Moretti Jean-Baptiste, Korban Alexandre, Alchourron Émilie, Gervais Sylvie, El Jalbout Ramy
University of Montreal, Montreal, QC, Canada.
Sainte-Justine University Hospital and Research Center, Montreal, QC, Canada.
Eur Radiol. 2025 Jun;35(6):3305-3313. doi: 10.1007/s00330-024-11284-4. Epub 2024 Dec 19.
Carotid artery intima-media thickness (IMT) is a non-invasive ultrasound marker of early atherosclerosis. This systematic review and meta-analysis aim to report the published differences in IMT values in children living with overweight or obesity compared to controls with normal weight.
This review was conducted according to PRISMA guidelines, including only cohorts with normal controls. Inclusion criteria were IMT measured using B-mode or radiofrequency (RF) techniques and based on the four consensuses: American Heart Association, Association for European Pediatric Cardiology, Mannheim Consensus, and American Society of Echocardiography.
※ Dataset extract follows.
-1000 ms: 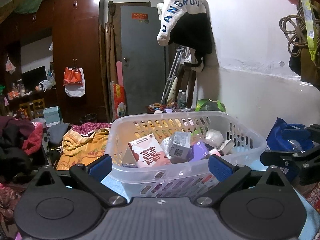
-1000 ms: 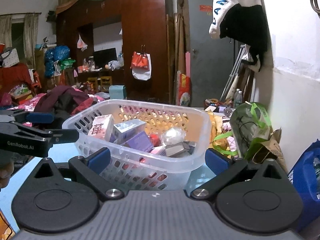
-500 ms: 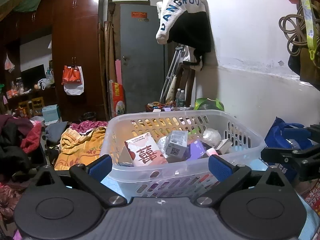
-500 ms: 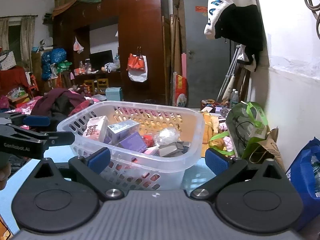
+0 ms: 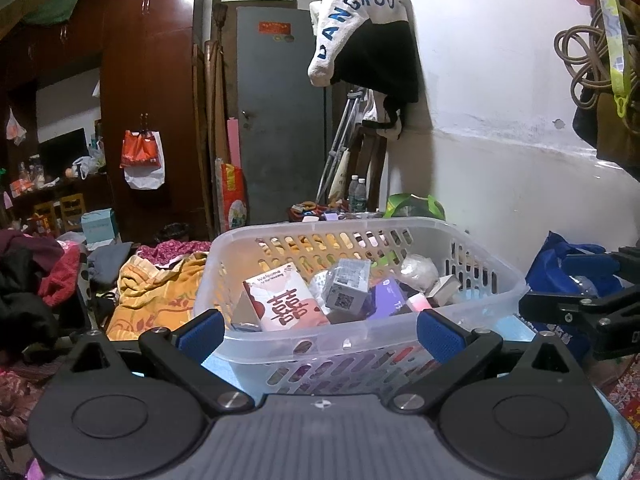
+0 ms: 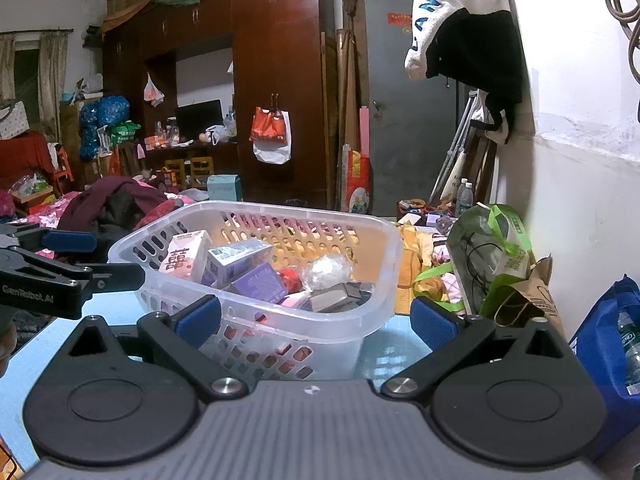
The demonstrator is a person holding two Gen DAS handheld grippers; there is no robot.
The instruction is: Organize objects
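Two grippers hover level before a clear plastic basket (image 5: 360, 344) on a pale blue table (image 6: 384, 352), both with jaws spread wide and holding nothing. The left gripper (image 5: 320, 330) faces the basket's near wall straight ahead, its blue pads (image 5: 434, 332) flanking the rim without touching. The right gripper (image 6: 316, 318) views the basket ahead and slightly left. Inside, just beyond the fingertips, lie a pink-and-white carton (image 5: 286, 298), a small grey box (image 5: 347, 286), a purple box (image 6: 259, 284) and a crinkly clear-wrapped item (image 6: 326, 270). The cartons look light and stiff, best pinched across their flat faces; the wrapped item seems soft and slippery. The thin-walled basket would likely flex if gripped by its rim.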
We used the body mass index based on the World Health Organization growth standard definitions of obesity in children. Relevant articles were extracted from PubMed, Cochrane Library, Embase, and Web of Science searched from inception to February 2024. A meta-analysis was done by a biostatistician using the R-software version 4.0.2.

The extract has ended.